The decision, according to JetBlue, was “a critical milestone in our goal to merge with Spirit to establish a high-quality, low-fare national rival to the Big Four airlines” — a reference to American, United, Delta, and Southwest. JetBlue has promised to follow the regulatory process.
JetBlue plans to repaint Spirit planes and integrate Spirit pilots and other staff into the JetBlue crew. With more than 450 planes and almost 7,000 pilots, the merger would elevate New York-based JetBlue to the nation’s fifth-largest airline, allowing it to compete with the larger carriers.
It would, however, remove Spirit, the nation’s largest budget carrier, which may not sit well with regulators, who look to be opposed to further airline consolidation following a spate of mergers between 2005 and 2016.
The Justice Department is presently battling to demolish a JetBlue-American collaboration between New York and Boston known as the Northeast alliance, or NEA. According to Department attorneys, the collaboration is anti-competitive and will raise consumer costs. A federal court trial in Boston that began last month will resume on Monday.
According to Florian Ederer, an antitrust specialist and Yale University economics professor, the outcome of the NEA trial might have a significant effect on whether the Justice Department allows JetBlue to purchase Spirit or sues to prevent the acquisition.

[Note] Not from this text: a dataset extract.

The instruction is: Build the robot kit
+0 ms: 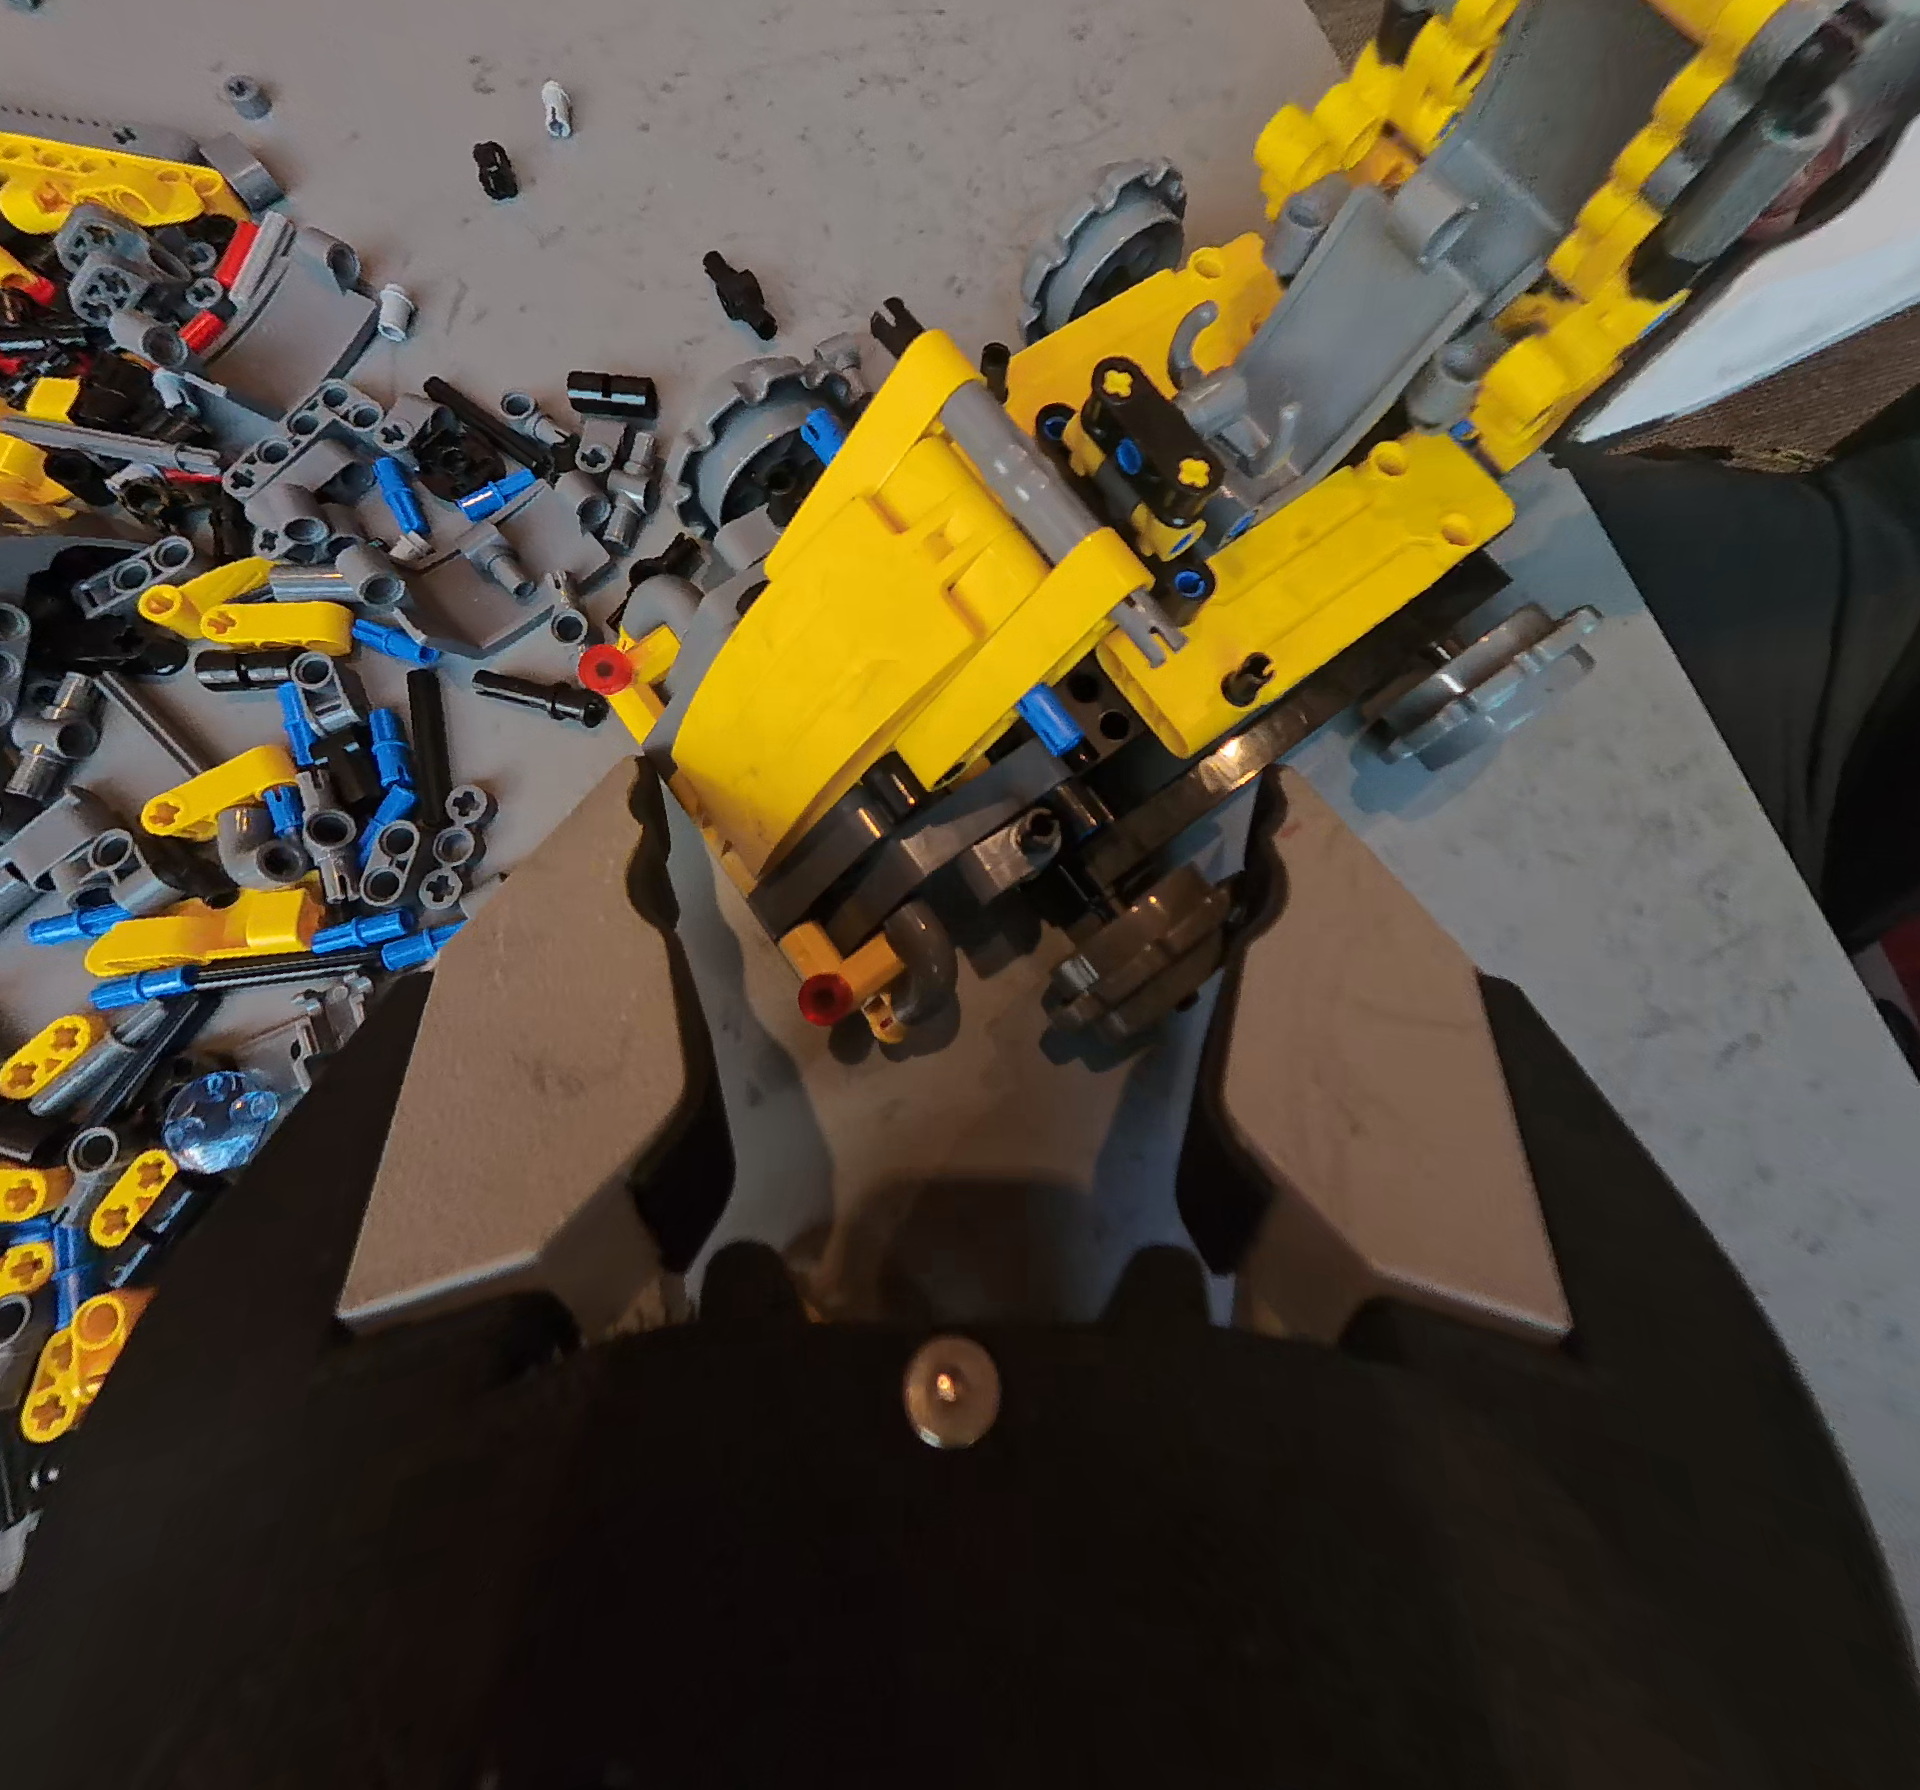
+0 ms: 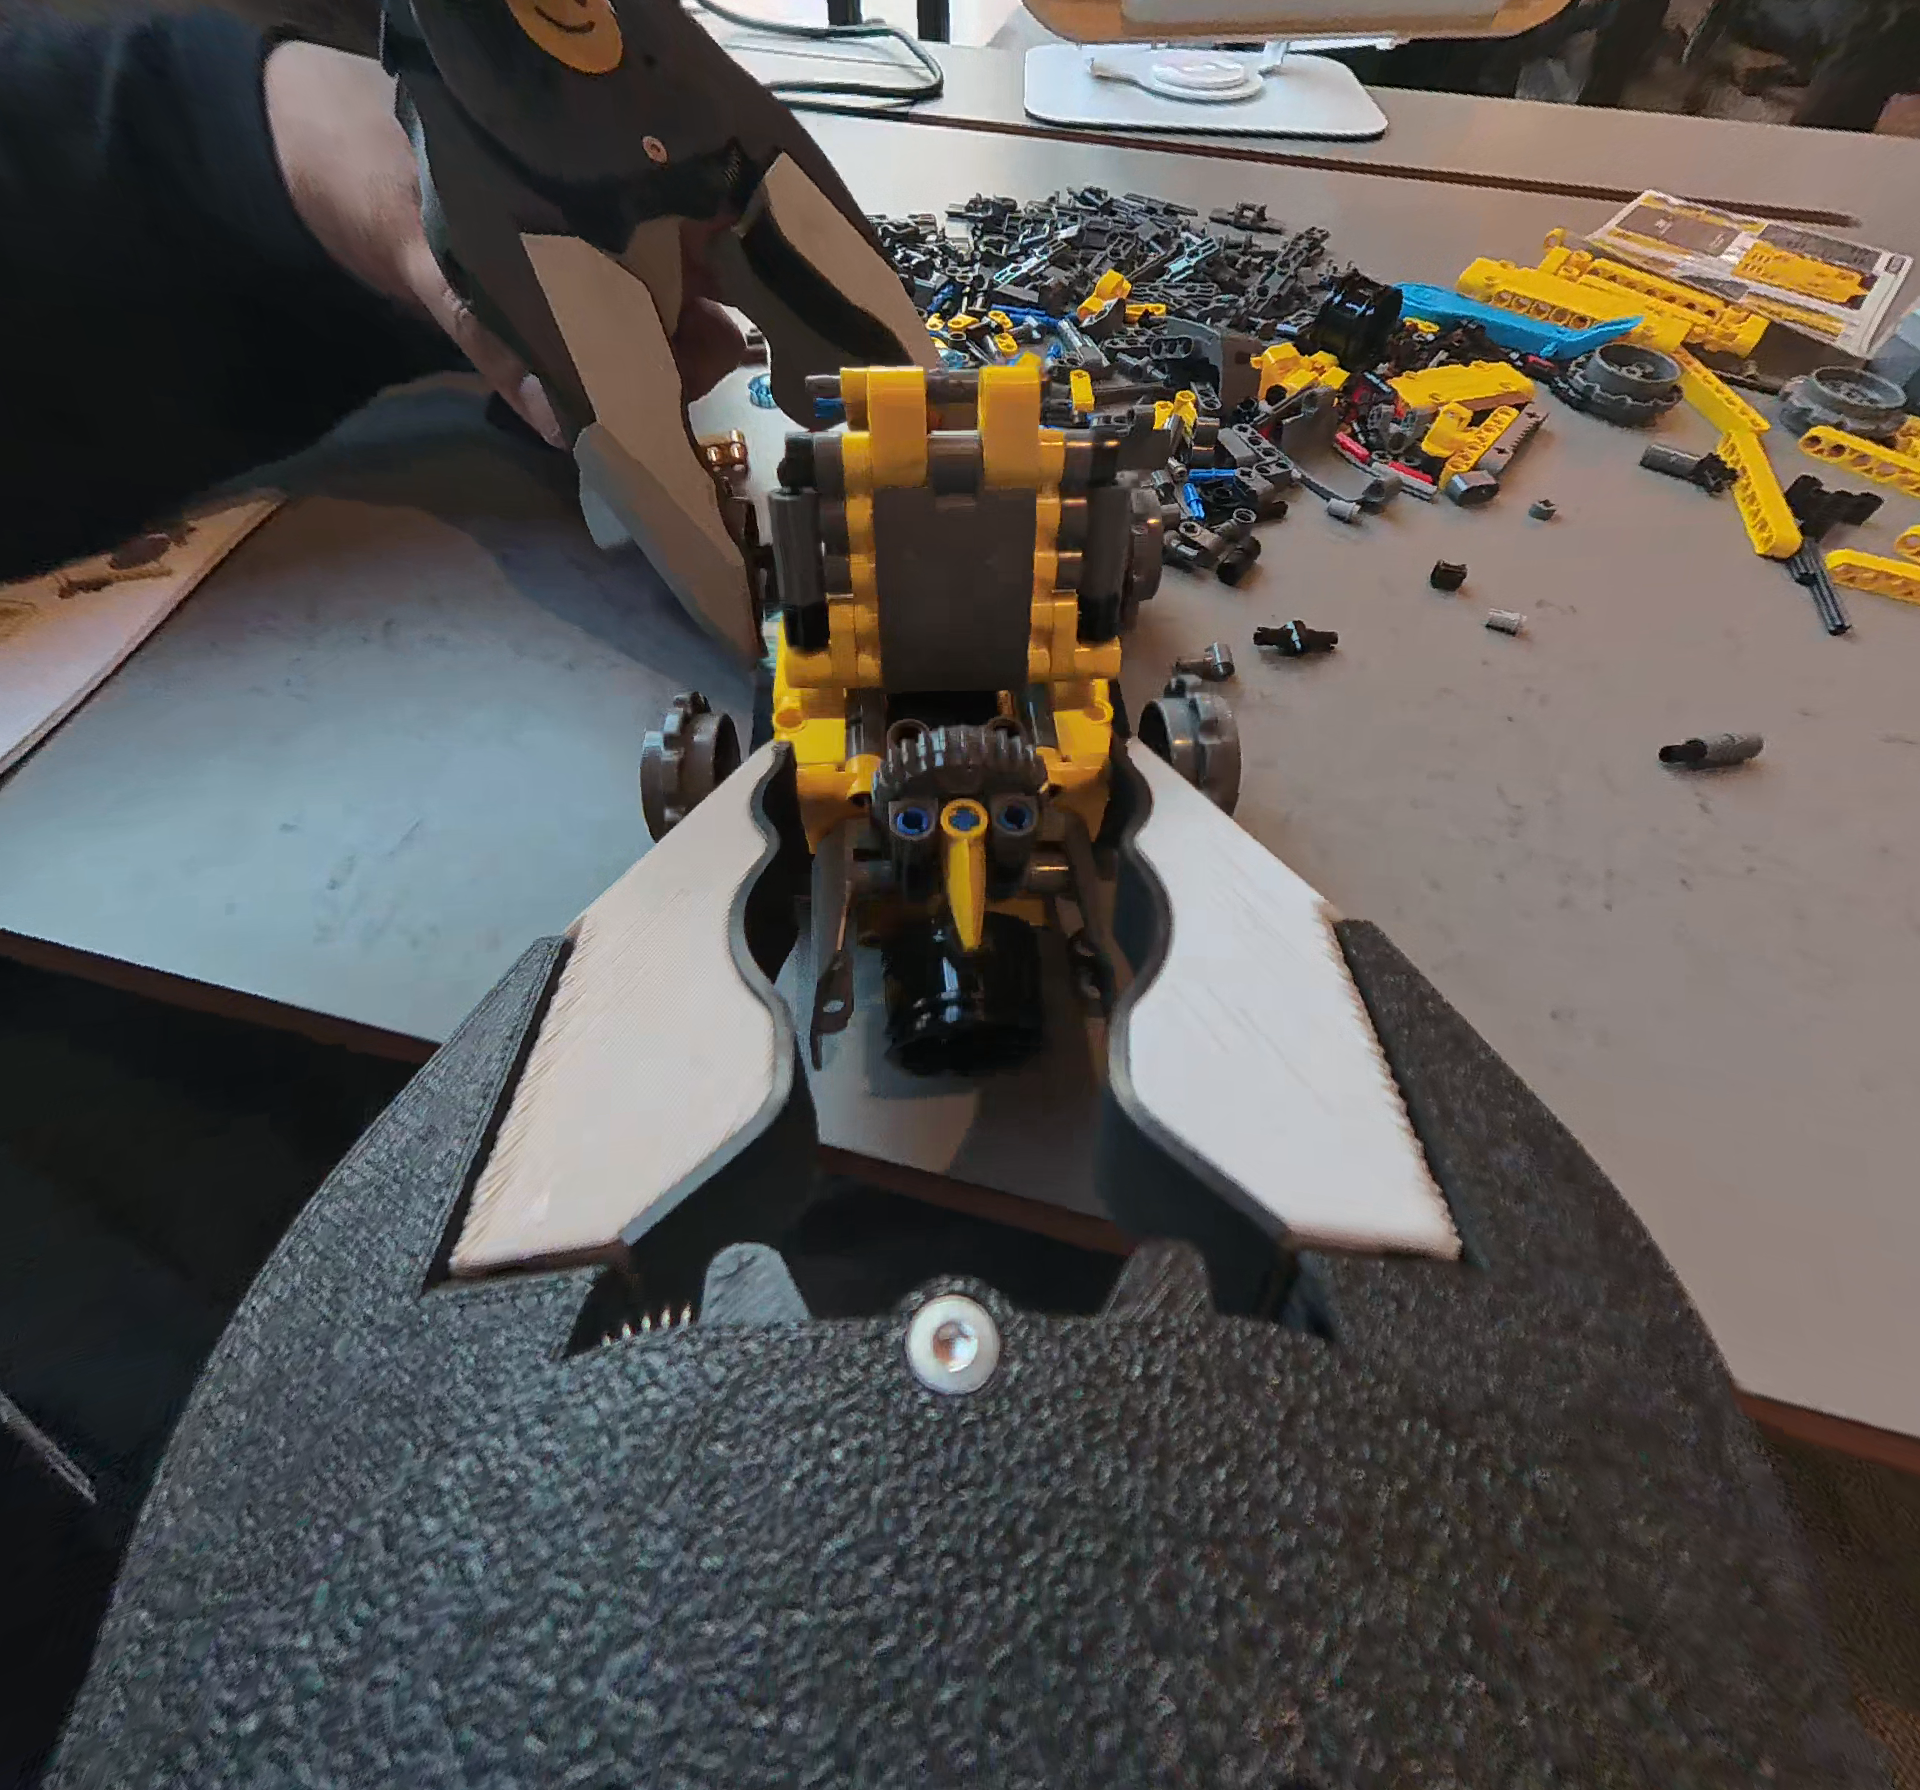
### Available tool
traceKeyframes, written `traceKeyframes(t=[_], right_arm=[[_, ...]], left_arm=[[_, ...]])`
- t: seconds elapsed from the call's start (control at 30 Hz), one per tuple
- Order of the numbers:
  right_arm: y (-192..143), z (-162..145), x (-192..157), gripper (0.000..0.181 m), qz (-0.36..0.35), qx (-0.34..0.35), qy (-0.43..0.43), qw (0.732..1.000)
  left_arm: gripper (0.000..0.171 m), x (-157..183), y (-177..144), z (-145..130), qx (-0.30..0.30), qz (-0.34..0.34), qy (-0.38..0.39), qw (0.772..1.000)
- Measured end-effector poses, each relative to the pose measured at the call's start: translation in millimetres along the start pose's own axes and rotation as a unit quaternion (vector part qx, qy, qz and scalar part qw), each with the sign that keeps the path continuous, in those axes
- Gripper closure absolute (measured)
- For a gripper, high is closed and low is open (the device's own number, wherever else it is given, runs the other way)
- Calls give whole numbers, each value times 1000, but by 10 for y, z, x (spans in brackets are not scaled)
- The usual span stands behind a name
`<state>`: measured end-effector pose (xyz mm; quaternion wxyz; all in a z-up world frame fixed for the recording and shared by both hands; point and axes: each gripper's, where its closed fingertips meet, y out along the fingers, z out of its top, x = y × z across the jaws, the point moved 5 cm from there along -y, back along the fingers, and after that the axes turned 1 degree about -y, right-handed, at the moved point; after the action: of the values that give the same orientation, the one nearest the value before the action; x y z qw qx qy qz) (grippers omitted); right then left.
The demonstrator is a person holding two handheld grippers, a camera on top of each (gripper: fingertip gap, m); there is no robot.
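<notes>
A half-built yellow and grey brick vehicle stands on the grey surface close to its near edge, resting on bare grey wheel hubs. The right gripper has its jaws set on either side of the vehicle's near end, the tips pressing its yellow frame, with a black gear and a yellow pointed piece between them. The left gripper, held in a person's hand, comes down at the other end; its jaws are spread wide around the dark underside and yellow bodywork, one tip against the yellow panel, though I cannot tell whether they truly pinch it. Just beside the vehicle lies a big heap of loose pieces, black, grey, blue and yellow. Farther back on the surface are long yellow beams, a printed booklet and a monitor stand.
</notes>
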<state>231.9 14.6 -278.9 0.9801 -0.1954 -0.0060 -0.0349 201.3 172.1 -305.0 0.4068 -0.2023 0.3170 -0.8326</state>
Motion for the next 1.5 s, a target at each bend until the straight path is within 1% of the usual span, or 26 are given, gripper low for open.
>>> traceKeyframes(t=[0.13,0.27,0.4,0.53,0.77,0.9,0.97,1.03,1.13,1.33,1.43,1.5], right_arm=[[30,30,19,123,3,-22,-15,1000],[24,8,46,123,9,-15,0,1000],[28,10,43,123,6,-11,-6,1000],[22,-7,61,123,14,6,-13,1000],[1,-46,102,123,36,33,17,999],[-17,-76,177,123,36,45,70,996],[-22,-75,179,123,32,48,61,996],[-21,-62,147,123,43,51,54,996],[-11,-56,159,123,44,44,48,997],[40,-3,181,123,22,9,2,1000],[59,21,205,123,37,-9,2,999],[55,17,218,123,45,-8,7,999]], left_arm=[[63,-7,0,0,-4,5,-2,1000],[63,-21,6,1,-1,5,-8,1000],[63,-19,11,2,0,5,-8,1000],[63,-17,15,6,-3,8,-9,1000],[64,-19,22,3,-9,6,-22,1000],[64,-29,38,5,-13,7,-42,999],[64,-24,57,14,-13,7,-52,999],[65,-22,64,20,-14,9,-53,998],[65,-29,66,24,-12,12,-56,998],[65,-34,75,31,-7,14,-58,998],[65,-40,70,28,-7,14,-60,998],[65,-40,70,29,-8,15,-61,998]])
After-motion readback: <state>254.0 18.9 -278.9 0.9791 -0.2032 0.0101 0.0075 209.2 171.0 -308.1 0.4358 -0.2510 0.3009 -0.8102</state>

“If (JetBlue and American) win the lawsuit and the judge believes the NEA does not affect consumers sufficiently, it’s almost certain that the Spirit merger will face an antitrust challenge,” Ederer said.
JetBlue contends that the partnership with American should be permitted since it is not a merger. The acquisition of Spirit, on the other hand, would result in the merger of two airlines.
JetBlue CEO Robin Hayes has stated that he is sure that the acquisition of Spirit will be approved by regulators. The airlines expect to complete the transaction in the first half of 2024.
In February, Spirit and Frontier announced their intention to join. Both are ultra-low-cost carriers, which charge cheaper rates than conventional airlines but add extra levies to make up the difference.